Provided records.
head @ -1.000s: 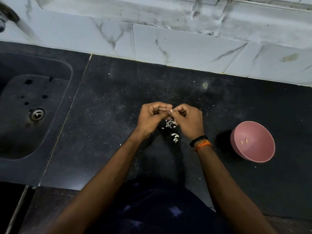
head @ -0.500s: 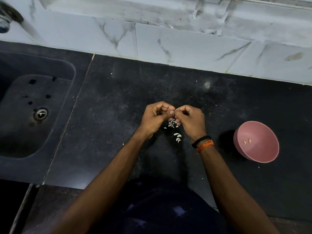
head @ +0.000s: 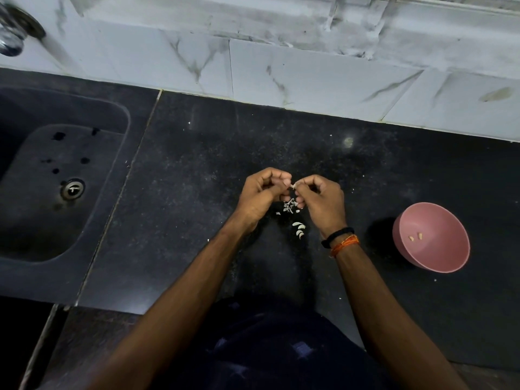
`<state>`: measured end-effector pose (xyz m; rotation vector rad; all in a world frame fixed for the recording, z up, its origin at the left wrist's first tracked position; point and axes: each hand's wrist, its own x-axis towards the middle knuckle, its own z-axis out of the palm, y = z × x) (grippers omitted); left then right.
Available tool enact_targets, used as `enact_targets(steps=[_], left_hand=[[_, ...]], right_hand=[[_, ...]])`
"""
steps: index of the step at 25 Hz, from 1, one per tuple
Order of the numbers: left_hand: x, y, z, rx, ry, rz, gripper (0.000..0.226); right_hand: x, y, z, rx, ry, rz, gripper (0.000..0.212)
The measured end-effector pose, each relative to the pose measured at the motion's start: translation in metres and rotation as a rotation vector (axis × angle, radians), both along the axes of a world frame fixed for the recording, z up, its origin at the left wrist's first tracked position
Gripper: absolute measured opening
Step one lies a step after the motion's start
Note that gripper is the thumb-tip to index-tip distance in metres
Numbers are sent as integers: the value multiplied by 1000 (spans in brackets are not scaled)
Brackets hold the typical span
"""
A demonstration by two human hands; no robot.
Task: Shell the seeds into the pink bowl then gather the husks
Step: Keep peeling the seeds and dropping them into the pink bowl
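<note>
My left hand (head: 260,192) and my right hand (head: 320,202) meet fingertip to fingertip over the black counter, both pinching one small pale seed (head: 293,186) between them. Just below the fingers lies a little heap of broken husks (head: 289,206). Three whole pale seeds (head: 299,229) lie a bit nearer to me. The pink bowl (head: 444,260) stands on the counter to the right of my right wrist, tilted open toward me, with two shelled kernels (head: 416,236) inside.
A dark sink (head: 56,178) with a metal drain (head: 72,188) fills the left side, and a tap (head: 14,32) shows at the top left. A marble-tiled wall (head: 281,74) bounds the counter at the back. The counter's front edge runs close to my body.
Both hands have stayed together over the husk heap, shifting only slightly; the fingers keep working the seed. The bowl and loose seeds have not moved.
</note>
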<state>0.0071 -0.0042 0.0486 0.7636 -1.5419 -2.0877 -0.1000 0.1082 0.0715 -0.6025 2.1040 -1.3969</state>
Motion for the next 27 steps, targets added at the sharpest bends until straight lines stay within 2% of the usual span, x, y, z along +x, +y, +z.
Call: enact_targets(steps=[5,14,27], left_hand=[[-2,1,-2,-29,2,-15,10],[0,-1,-6,-43,17,61,15],[0,0,-6,78,-19,96,12]], right_hand=[[0,-1,2,8,76,64,8],[-3,0,-3,-38,-24,-27,16],[-8,6,-8,78,203,3,11]])
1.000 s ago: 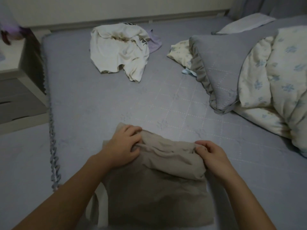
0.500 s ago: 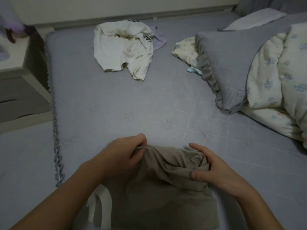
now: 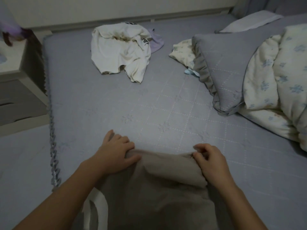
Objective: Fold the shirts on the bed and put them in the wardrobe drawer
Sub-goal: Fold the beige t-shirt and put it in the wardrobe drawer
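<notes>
Right under the fingers, at the near edge of the bed [image 3: 116,110], lies the beige shirt [image 3: 157,193], and both hands are on its far fold. Left hand [image 3: 114,155] has its thumb pinned on the cloth with the other fingers curled over the top edge, gripping it; right hand [image 3: 211,163] has its fingertips bunched and pinching the opposite corner of that same fold. Between the two hands the fabric is doubled over in a soft roll, so I'd call this shirt partway folded, not yet a tidy packet. Just left of the left wrist a strip of white fabric [image 3: 94,211] peeks out beside the beige; what it belongs to, I can't tell. Beyond the fingertips runs a stretch of grey quilted cover, and well past that sits the cream shirt [image 3: 119,52], crumpled and untouched, with a lilac garment [image 3: 156,42] tucked behind it. Off to the right of the right hand, a grey pillow [image 3: 232,63] and floral duvet [image 3: 279,83] are heaped. No wardrobe drawer in sight, so by my reading one fold is under way, at least one shirt is waiting, and all the stowing is left.
</notes>
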### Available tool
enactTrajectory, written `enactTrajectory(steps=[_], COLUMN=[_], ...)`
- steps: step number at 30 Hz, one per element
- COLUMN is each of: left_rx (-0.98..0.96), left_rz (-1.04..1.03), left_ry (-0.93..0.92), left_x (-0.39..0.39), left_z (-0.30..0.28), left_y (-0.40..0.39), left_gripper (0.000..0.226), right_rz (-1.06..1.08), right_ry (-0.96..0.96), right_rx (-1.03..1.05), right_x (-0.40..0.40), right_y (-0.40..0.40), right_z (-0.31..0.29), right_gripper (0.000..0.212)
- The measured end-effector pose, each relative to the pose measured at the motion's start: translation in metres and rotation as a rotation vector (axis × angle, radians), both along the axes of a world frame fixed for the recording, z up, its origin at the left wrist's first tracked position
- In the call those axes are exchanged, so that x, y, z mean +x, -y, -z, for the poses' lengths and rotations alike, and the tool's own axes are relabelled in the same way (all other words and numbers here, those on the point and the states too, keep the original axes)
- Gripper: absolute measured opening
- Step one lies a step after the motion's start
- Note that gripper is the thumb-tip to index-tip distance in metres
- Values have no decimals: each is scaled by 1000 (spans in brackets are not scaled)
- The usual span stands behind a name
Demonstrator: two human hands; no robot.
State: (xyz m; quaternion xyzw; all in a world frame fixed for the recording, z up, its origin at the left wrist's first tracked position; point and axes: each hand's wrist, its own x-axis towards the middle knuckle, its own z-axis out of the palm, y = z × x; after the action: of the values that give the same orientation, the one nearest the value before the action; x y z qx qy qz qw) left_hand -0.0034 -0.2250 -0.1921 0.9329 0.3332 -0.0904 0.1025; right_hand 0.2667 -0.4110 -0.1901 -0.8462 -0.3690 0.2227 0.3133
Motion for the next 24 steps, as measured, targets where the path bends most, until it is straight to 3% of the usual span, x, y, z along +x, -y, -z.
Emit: enactTrajectory(steps=[3, 6, 8, 11, 13, 16, 18, 21, 24], left_rx=[-269, -481, -482, -537, -496, -325, -159, 134, 164], left_rz=[-66, -146, -136, -141, -214, -374, -465, -438, -259], left_ry=[161, 330, 423, 493, 376, -101, -225, 106, 467], left_x=[-23, -35, -35, -32, -32, -31, -28, -21, -5], left_z=[-13, -31, -41, -47, -42, -23, -11, -8, -11], left_y=[-10, -18, -17, -18, -23, -16, 2, 28, 63], left_gripper=[53, 32, 30, 34, 32, 36, 38, 29, 44], right_rz=[8, -104, -153, -105, -45, -40, -22, 16, -103], right_ry=[-16, 128, 171, 21, -32, 12, 35, 231, 470], right_rx=[76, -69, -48, 131, 162, 52, -28, -74, -47], right_x=[-15, -26, -27, -22, -16, -18, -25, -36, -74], right_y=[12, 26, 30, 34, 32, 23, 15, 9, 11], right_z=[-6, -8, -9, -11, -9, 3, 5, -2, -10], right_gripper=[35, 53, 40, 32, 30, 35, 42, 49, 58])
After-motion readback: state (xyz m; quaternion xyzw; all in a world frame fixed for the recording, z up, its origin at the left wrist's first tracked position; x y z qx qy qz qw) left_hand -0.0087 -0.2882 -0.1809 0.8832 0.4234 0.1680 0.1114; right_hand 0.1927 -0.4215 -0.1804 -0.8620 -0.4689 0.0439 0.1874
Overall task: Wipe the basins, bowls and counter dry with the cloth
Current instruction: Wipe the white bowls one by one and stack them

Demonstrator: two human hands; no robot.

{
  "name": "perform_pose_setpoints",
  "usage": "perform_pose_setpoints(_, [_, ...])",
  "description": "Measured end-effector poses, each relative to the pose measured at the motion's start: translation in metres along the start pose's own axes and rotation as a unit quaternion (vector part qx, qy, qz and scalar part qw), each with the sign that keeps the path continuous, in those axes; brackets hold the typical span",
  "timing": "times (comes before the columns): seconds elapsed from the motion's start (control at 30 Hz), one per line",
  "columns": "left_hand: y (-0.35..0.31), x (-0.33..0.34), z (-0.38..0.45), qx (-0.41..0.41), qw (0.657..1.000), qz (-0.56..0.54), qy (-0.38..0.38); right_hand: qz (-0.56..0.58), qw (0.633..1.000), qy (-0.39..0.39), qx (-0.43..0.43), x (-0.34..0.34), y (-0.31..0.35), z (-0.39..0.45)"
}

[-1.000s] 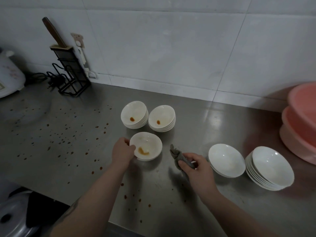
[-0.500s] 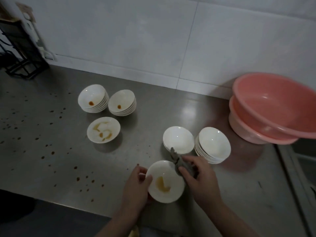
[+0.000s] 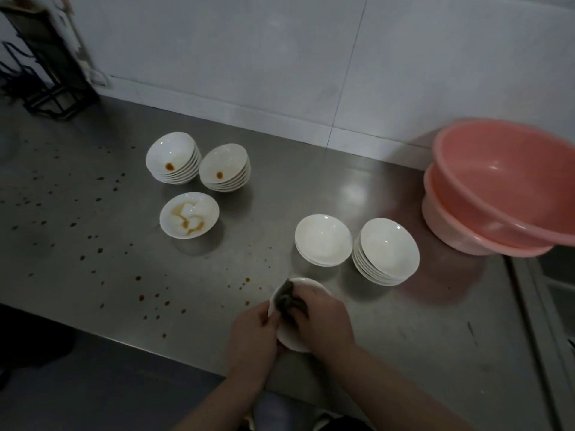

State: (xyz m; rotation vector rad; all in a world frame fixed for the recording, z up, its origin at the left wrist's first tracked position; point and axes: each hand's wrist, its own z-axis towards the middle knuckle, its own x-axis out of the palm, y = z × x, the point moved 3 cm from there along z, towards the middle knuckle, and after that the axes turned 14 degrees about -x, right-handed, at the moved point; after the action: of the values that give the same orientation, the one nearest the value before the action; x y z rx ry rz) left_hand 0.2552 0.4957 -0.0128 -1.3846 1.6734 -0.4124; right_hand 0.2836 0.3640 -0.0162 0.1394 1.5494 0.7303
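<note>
- The steel tabletop [image 3: 389, 321] is dotted with brown drops on its left half.
- Two nested pink basins [image 3: 497, 194] sit far right.
- Near edge: my left hand [image 3: 252, 334] grips a white bowl [image 3: 291, 340] by its rim.
- My right hand [image 3: 323, 318] fingers clench the grey cloth [image 3: 284, 295] (bunched) inside that bowl.

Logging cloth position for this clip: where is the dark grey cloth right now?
In the head view, the dark grey cloth sits low and centre, pressed by the right hand into the white bowl that the left hand holds above the steel counter's front edge.
</note>
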Motion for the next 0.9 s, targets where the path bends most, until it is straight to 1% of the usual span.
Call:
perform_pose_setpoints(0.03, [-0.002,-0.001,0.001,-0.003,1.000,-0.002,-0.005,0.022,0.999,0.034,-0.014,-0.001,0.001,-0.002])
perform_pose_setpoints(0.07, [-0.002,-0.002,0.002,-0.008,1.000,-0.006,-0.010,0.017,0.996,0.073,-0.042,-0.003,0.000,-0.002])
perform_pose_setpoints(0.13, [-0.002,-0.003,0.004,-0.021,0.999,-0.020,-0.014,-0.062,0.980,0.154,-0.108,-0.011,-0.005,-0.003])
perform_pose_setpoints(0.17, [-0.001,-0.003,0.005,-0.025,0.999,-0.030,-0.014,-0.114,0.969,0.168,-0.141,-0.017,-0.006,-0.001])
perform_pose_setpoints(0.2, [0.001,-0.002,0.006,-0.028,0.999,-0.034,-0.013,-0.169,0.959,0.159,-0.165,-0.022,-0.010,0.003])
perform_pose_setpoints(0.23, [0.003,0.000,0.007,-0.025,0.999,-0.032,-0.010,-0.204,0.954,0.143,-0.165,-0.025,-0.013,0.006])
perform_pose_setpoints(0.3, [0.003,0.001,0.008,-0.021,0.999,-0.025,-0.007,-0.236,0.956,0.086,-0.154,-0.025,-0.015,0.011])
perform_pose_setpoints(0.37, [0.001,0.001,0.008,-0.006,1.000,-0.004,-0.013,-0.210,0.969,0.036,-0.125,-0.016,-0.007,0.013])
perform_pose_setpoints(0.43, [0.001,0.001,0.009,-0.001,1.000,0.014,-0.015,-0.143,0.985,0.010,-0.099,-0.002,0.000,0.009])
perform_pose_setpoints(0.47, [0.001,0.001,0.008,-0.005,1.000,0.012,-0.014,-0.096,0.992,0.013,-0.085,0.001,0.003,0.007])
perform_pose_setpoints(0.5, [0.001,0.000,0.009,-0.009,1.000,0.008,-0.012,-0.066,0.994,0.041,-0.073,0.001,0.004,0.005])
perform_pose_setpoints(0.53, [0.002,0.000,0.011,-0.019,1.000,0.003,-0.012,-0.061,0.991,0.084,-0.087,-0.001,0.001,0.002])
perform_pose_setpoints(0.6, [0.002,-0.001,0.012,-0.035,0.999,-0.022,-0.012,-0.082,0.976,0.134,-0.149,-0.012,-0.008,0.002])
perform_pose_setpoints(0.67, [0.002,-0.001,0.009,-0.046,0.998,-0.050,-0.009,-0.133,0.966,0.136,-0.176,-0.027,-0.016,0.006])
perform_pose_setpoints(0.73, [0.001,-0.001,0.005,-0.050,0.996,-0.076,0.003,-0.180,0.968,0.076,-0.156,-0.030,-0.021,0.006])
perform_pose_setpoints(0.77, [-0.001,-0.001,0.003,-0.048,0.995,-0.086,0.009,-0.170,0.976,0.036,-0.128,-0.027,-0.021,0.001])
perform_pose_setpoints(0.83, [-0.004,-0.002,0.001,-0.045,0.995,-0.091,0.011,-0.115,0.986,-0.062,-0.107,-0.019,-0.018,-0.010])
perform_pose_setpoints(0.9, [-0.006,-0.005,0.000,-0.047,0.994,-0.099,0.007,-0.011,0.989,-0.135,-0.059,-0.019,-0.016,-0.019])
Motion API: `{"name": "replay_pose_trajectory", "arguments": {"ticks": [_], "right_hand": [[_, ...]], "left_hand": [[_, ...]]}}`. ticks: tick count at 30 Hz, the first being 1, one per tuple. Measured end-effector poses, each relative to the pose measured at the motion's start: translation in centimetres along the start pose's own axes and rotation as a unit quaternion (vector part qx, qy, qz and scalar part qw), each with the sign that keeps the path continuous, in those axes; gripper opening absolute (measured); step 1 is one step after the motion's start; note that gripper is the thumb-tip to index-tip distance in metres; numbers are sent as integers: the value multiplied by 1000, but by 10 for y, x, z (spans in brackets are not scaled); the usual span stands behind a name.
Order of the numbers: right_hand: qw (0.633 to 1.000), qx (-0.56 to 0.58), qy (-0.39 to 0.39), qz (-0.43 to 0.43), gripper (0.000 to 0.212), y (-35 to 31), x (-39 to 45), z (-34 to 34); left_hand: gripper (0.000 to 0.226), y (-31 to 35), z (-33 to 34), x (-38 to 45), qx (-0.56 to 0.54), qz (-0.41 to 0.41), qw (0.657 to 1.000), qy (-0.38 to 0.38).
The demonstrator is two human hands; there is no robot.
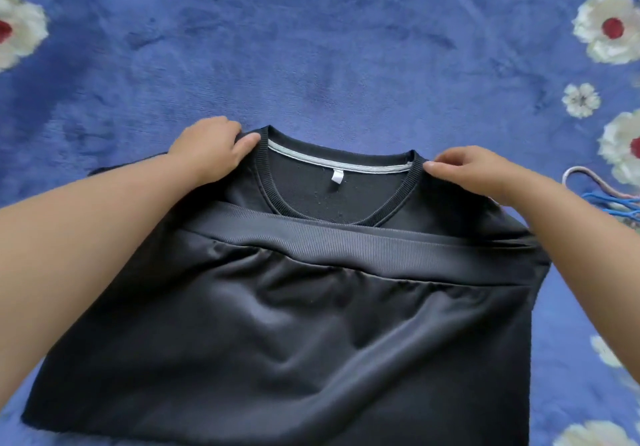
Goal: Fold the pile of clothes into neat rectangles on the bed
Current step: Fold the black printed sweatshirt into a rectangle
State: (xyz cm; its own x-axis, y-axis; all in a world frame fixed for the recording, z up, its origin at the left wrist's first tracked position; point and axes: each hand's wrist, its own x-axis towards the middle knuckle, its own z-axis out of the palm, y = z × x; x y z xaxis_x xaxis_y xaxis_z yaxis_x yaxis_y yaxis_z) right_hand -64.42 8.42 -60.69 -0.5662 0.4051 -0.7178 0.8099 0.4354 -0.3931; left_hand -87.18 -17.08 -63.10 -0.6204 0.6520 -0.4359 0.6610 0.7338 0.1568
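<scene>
So the bed [329, 64] is basically one big blue fleecy cover with white flowers along the sides, and there's loads of free blue space beyond the collar, way less on the right where some hangers [609, 199] poke in at the edge

The black sweatshirt [277, 324] takes up most of the lower middle, collar end pointing away from the person. It looks folded already: the ribbed hem band [363, 241] runs across it left to right just under the neckline [339, 165], so the bottom half is flipped up over the chest. There's a small white tag [336, 176] inside the collar

The left hand [211, 149] pinches the shoulder fabric right at the left end of the collar, thumb on top, and the right hand [474, 172] does the same at the right end, fingers curled onto the cloth. Both hands sit at the far edge, about evenly spaced either side of the neck hole

My guess is the next bit is either squaring up that top edge or bringing it toward the body for another fold, since the long side runs across between the hands. The near left corner looks a bit skewed, so it might need a tug
</scene>
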Motion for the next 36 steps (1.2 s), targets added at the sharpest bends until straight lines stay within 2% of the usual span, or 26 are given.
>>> {"name": "replay_pose_trajectory", "arguments": {"ticks": [2,4,6,8,11,14,17,19,20,22,24,25,26,28,30,32,34,36], "right_hand": [[999,7,-12,-31,21,0,3,-3],[997,-15,12,-71,25,3,8,-2],[987,-103,66,-108,29,9,12,10],[935,-250,191,-166,35,20,15,27],[883,-286,296,-224,50,28,27,39],[854,-316,342,-230,34,31,37,45],[856,-306,338,-243,36,32,34,43],[839,-295,355,-290,39,35,21,37],[840,-286,338,-314,40,37,8,33],[863,-254,256,-354,43,44,-18,27],[910,-248,114,-311,49,54,-43,23],[928,-260,42,-263,50,62,-50,22],[935,-277,3,-220,51,69,-55,21],[946,-278,-27,-164,48,87,-56,15],[952,-264,-29,-155,41,89,-55,8],[933,-286,11,-219,29,87,-56,2],[902,-308,77,-291,33,86,-60,1],[892,-312,118,-304,38,87,-67,8]], "left_hand": [[32,0,0,3,-11,17,1000,-12],[31,-3,-2,5,-21,29,999,16],[36,-6,-4,6,-17,34,998,57],[39,-8,-1,11,14,39,997,71],[41,-6,11,18,72,56,992,86],[41,-1,21,24,95,50,990,91],[41,0,17,19,96,43,989,105],[51,-7,11,8,63,92,982,150],[56,-12,8,-3,52,133,978,150],[60,-26,2,-28,45,224,966,120],[65,-43,-1,-51,78,271,956,81],[69,-49,-3,-59,110,264,957,48],[71,-56,-6,-64,159,239,958,2],[62,-75,-9,-67,208,177,961,-35],[37,-90,-14,-67,171,158,972,-39],[13,-94,-18,-66,91,168,981,-16],[6,-90,-27,-68,25,153,988,-5],[7,-84,-33,-72,-20,121,992,6]]}}
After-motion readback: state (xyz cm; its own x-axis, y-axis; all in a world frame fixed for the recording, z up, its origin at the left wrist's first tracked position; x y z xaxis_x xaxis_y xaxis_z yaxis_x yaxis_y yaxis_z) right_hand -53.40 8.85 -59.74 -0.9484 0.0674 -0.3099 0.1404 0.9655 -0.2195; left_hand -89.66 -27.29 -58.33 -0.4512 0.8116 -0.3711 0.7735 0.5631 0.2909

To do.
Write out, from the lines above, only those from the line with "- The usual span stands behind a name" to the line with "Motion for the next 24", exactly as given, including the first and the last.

Answer to the problem.
- The usual span stands behind a name
Demonstrator: two human hands; no robot.
State: (xyz m; quaternion xyzw; all in a world frame fixed for the recording, z up, its origin at the left wrist's first tracked position; point and axes: each hand's wrist, its own x-axis towards the middle knuckle, its own z-axis out of the palm, y = z × x; after the action: of the values that give the same orientation, the one nearest the value before the action; x y z qx qy qz qw) left_hand -0.0034 -0.2250 -0.1921 0.9329 0.3332 -0.0904 0.1025; right_hand 0.2667 -0.4110 -0.1901 -0.8462 -0.3690 0.2227 0.3133
Motion for the next 24 steps, as measured, targets where the path bends most, until it is straight to 3% of the usual span, x, y, z along +x, -y, -z.

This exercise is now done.